Try it: Going down the data below, set down exactly the line with "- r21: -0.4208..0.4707" and each line after it through the line with "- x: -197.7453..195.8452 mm"; no other lines.
#### Data block ####
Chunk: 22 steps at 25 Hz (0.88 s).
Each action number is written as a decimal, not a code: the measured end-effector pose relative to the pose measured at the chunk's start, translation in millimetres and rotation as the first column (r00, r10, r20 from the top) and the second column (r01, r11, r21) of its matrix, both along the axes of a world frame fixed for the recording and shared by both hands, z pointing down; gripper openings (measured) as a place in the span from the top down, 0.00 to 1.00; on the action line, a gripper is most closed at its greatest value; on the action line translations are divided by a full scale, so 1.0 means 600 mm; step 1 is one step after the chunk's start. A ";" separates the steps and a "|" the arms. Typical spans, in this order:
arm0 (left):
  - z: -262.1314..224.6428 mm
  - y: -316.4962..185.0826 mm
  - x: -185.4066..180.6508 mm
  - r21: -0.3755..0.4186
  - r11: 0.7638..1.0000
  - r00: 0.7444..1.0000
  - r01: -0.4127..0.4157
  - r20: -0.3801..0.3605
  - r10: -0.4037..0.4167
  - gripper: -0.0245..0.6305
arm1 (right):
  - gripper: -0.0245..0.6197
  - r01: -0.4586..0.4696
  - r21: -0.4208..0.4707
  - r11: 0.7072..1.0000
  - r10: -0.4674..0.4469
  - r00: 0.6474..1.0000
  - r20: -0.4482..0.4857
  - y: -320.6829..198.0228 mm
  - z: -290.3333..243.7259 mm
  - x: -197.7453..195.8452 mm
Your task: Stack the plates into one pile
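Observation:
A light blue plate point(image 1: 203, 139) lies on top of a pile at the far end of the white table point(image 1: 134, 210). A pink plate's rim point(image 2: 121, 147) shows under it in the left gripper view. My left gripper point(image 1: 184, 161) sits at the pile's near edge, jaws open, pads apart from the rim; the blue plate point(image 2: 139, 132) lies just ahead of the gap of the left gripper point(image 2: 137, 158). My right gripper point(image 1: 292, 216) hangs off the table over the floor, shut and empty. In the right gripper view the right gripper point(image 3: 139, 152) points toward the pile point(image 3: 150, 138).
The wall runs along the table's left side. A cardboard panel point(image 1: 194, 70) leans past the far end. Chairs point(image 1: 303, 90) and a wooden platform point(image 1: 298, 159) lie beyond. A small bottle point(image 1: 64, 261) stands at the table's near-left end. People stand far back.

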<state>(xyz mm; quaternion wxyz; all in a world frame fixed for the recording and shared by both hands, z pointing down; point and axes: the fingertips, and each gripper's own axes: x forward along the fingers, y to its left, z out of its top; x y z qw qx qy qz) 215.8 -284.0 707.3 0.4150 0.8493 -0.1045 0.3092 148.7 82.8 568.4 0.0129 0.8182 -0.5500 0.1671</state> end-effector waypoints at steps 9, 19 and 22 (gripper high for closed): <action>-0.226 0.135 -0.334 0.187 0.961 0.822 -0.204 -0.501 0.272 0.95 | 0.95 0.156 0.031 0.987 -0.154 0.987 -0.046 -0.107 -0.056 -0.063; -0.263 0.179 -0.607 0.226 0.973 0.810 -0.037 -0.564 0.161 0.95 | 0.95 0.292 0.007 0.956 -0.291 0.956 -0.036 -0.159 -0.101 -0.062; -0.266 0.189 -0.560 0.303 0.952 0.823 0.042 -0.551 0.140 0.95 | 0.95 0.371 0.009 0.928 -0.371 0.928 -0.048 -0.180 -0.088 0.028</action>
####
Answer section:
  - r21: -0.4208..0.4707
  - r11: 0.7072..1.0000
  - r10: -0.4674..0.4469
  - r00: 0.6474..1.0000
  - r20: -0.4482..0.4857
  - y: -320.6829..198.0228 mm
  - z: -290.3333..243.7259 mm
  - x: -197.7453..195.8452 mm

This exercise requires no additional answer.